What needs to be done | Among the records that follow, how many lines include the string "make"? Only the number is wanted.
——
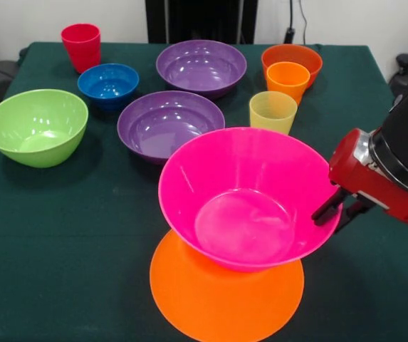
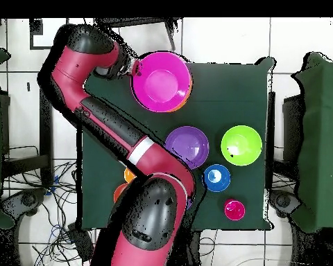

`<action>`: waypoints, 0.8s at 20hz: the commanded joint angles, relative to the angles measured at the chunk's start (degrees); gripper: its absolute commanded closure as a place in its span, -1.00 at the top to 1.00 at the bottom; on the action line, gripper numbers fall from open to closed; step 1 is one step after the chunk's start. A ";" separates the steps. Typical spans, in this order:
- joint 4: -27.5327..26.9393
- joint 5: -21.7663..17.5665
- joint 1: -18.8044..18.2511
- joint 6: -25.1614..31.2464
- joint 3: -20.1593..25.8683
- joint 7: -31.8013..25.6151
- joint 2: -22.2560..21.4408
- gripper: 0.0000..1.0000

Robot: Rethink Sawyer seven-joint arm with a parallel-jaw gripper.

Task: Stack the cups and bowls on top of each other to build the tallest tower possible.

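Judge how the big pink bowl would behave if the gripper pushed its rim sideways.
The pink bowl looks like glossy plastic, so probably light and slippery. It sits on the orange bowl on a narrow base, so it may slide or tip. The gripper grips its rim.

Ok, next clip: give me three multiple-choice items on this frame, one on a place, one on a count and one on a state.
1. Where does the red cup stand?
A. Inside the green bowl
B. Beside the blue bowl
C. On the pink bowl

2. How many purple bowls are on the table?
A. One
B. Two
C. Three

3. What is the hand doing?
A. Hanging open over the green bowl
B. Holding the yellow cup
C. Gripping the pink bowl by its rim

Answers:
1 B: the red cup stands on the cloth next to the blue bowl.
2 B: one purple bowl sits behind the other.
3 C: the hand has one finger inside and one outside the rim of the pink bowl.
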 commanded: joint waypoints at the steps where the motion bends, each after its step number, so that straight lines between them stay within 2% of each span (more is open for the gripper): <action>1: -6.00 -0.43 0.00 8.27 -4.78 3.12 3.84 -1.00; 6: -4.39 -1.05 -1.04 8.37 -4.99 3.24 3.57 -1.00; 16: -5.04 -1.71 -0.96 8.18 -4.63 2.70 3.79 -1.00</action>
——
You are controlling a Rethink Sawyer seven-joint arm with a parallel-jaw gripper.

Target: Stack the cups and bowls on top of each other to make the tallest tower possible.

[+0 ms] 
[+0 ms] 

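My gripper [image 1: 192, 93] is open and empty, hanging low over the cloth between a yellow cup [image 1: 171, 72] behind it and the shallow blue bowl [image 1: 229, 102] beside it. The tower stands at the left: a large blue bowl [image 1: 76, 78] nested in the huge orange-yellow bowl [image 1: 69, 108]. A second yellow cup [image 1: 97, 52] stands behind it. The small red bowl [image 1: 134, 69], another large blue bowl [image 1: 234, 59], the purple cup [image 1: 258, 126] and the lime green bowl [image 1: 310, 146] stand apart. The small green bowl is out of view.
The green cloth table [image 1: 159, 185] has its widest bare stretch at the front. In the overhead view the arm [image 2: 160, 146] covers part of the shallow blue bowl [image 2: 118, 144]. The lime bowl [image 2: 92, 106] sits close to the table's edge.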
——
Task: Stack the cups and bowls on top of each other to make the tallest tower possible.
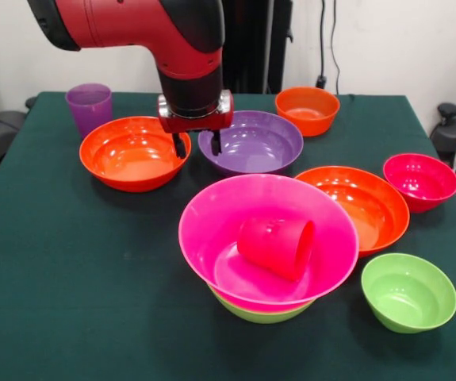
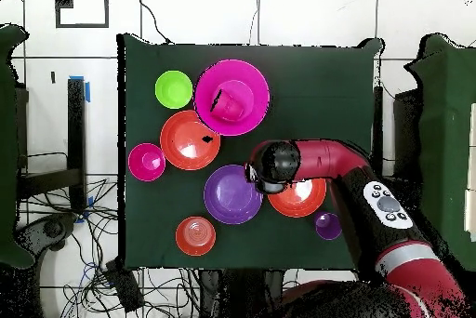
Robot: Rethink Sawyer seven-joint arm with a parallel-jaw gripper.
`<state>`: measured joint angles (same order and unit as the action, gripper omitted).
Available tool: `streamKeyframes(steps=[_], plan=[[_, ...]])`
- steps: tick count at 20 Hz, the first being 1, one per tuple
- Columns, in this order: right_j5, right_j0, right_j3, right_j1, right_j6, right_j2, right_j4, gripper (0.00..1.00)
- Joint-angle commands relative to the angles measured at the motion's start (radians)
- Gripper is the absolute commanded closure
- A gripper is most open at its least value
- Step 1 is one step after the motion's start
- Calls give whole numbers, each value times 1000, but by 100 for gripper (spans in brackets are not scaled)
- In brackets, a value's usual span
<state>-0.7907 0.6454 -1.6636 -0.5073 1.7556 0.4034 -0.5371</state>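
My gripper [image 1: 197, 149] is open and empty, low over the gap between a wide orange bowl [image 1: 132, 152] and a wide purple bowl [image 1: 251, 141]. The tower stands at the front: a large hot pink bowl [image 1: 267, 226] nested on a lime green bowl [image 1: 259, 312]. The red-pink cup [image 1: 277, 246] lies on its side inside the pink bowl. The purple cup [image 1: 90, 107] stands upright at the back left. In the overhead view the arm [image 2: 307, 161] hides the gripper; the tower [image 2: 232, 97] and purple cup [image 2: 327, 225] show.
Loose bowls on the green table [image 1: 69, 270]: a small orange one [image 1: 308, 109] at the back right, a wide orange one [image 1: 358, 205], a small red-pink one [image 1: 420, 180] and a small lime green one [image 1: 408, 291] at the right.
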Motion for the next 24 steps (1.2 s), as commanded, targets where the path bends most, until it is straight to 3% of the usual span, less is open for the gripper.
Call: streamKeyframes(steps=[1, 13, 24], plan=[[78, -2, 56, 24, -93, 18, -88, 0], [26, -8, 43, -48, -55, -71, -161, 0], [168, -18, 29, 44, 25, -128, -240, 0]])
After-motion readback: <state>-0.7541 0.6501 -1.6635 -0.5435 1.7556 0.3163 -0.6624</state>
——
Exercise response | 2